BEGIN DATASET EXTRACT
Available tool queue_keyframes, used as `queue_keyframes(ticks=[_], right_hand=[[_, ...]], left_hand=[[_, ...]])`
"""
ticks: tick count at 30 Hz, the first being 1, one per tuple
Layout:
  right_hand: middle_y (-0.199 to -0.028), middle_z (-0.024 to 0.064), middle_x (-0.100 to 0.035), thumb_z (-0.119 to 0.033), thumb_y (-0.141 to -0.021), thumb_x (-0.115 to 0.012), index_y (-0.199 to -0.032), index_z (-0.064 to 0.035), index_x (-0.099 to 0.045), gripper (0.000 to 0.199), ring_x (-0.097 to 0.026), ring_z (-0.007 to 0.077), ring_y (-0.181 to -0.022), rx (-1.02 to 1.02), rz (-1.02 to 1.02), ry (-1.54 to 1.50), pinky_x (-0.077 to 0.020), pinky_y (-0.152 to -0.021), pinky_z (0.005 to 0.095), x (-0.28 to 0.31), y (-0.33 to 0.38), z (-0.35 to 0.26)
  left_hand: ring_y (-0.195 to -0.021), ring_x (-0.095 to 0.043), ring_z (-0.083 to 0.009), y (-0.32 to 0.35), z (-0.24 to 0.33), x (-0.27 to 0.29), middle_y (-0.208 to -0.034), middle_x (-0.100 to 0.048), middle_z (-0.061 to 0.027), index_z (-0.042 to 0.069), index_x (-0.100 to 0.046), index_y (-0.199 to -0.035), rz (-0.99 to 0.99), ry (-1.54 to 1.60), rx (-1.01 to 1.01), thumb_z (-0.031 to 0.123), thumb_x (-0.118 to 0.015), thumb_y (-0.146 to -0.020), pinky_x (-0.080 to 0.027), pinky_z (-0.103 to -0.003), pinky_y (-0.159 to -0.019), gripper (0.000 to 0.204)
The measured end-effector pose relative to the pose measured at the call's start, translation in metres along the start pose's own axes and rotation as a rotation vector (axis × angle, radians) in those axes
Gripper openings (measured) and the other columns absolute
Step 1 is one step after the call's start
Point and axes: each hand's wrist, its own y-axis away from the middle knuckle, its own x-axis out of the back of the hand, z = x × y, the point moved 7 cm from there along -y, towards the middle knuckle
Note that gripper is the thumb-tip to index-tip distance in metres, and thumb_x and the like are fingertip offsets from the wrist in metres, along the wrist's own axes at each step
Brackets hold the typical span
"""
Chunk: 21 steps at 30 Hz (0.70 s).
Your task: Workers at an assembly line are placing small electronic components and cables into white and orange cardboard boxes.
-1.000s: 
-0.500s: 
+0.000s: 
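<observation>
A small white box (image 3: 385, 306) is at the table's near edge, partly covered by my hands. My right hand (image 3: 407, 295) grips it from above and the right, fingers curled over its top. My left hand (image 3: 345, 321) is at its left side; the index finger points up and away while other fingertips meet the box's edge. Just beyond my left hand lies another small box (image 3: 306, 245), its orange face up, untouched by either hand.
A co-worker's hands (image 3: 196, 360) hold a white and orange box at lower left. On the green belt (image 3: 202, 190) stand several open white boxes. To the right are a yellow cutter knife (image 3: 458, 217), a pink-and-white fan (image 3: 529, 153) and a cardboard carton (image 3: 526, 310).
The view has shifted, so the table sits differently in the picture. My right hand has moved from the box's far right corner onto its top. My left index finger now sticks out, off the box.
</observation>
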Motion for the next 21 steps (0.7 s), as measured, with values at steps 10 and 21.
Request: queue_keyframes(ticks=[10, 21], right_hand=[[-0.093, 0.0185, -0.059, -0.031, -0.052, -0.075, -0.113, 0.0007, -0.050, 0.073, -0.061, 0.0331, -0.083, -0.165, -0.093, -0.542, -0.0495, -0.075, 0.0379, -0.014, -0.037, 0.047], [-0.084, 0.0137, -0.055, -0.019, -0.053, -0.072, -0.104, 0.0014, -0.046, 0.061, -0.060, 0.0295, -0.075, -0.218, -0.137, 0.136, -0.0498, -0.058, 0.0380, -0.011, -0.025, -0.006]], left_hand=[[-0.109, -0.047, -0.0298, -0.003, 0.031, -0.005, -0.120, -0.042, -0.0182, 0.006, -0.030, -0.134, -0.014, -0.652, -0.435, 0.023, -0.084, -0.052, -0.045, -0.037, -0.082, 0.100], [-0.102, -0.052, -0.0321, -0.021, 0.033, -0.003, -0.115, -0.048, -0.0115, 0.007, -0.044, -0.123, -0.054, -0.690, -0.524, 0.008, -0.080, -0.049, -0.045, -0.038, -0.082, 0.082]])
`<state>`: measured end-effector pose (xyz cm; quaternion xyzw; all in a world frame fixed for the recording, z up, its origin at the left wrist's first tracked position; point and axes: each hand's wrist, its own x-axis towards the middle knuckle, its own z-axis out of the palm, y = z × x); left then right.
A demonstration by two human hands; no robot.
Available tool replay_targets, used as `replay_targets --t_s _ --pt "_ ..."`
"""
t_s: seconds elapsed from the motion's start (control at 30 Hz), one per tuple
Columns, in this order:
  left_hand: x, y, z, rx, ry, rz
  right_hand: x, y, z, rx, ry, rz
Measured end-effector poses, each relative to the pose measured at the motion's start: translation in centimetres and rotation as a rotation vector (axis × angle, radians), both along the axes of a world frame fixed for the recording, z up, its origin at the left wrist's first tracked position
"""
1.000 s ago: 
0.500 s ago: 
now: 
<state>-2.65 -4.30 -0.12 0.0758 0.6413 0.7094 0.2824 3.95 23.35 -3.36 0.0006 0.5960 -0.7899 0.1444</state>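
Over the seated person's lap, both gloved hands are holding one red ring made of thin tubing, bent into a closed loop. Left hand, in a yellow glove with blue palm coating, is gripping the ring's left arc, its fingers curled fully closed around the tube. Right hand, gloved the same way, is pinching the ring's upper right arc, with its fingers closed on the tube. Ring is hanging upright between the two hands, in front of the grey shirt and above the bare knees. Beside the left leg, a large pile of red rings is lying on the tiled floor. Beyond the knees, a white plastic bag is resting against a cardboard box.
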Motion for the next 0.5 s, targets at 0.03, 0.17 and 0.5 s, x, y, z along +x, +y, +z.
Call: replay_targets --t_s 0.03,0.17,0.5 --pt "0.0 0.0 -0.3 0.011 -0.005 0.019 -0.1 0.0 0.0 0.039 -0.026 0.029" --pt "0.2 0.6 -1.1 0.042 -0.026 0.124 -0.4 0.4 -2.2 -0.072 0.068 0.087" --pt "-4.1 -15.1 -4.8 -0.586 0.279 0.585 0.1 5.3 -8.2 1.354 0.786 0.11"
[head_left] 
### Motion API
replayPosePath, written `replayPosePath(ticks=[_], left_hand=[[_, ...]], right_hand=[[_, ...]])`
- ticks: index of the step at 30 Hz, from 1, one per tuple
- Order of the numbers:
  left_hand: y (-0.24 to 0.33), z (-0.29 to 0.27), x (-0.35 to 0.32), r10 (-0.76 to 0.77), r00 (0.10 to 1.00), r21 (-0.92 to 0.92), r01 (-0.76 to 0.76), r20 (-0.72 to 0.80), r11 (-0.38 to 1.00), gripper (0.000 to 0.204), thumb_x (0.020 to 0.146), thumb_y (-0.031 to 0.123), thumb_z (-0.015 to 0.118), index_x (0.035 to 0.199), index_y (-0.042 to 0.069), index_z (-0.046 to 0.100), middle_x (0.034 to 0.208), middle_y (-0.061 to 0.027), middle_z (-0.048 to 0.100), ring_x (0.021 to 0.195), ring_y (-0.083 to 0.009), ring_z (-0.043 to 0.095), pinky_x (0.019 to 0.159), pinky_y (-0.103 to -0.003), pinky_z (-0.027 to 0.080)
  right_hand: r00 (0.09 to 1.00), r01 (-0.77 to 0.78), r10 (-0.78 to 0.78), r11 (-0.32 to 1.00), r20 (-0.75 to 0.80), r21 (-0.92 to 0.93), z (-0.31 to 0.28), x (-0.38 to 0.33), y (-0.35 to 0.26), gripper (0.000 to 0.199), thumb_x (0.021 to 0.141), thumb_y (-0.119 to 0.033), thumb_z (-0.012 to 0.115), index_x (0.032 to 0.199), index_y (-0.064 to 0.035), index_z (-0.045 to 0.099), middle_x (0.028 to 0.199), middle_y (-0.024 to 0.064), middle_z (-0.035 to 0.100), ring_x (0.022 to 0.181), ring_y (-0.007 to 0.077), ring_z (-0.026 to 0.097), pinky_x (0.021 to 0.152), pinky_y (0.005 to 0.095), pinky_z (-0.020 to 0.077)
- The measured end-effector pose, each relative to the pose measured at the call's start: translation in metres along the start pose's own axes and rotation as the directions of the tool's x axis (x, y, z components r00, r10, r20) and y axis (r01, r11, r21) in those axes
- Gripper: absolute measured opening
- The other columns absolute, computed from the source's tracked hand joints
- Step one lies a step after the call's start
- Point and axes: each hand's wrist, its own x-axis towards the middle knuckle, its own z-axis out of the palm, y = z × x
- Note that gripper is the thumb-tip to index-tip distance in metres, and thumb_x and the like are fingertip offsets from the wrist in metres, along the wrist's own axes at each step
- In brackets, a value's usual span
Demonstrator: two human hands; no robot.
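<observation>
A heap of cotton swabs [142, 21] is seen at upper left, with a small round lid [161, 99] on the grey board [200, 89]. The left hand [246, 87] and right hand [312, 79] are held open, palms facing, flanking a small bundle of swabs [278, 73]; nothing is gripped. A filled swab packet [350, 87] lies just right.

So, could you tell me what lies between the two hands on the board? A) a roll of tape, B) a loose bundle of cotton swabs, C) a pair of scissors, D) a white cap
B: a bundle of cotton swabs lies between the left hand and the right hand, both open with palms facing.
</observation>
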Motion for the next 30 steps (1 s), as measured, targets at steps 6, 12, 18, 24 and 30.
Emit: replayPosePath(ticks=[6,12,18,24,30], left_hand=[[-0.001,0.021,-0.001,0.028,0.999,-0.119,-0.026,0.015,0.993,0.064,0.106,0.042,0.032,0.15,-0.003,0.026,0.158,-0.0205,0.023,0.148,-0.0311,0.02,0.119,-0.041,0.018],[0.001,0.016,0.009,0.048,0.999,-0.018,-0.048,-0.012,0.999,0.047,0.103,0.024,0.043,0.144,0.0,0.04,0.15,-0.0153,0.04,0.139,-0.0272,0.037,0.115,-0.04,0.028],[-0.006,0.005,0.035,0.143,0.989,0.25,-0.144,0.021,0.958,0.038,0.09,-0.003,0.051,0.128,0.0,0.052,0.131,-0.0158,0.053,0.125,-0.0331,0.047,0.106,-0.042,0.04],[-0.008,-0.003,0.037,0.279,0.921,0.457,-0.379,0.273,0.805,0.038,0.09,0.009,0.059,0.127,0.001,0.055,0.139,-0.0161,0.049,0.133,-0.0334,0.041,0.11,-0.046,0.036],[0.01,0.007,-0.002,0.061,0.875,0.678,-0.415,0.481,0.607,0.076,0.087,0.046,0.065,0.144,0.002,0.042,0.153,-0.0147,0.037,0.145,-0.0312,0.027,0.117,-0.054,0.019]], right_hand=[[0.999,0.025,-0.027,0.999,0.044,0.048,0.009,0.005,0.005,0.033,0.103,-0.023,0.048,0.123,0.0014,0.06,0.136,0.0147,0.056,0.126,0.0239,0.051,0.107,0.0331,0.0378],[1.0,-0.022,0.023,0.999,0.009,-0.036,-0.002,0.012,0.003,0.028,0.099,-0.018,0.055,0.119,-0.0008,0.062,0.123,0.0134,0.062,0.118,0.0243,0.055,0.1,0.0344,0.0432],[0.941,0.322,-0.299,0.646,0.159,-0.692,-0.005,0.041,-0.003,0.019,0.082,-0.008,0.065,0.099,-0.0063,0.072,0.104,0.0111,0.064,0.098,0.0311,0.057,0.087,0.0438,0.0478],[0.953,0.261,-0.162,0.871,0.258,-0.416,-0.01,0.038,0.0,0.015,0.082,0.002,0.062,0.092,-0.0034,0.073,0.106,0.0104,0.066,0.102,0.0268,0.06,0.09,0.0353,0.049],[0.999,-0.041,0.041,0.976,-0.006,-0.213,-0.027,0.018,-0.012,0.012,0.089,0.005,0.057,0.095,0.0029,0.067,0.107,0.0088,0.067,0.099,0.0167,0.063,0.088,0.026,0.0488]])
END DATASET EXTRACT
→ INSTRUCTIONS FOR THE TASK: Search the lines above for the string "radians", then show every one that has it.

→ RESPONSE TO THIS TASK:
The measured end-effector pose relative to the pose measured at the call's start, translation in metres along the start pose's own axes and rotation as a rotation vector (axis × angle, radians) in those axes
Measured end-effector poses, each relative to the pose measured at the motion's start: translation in centimetres and rotation as a rotation vector (axis × angle, radians), both along the axes of a world frame fixed for the recording, z up, its origin at the left wrist's first tracked position

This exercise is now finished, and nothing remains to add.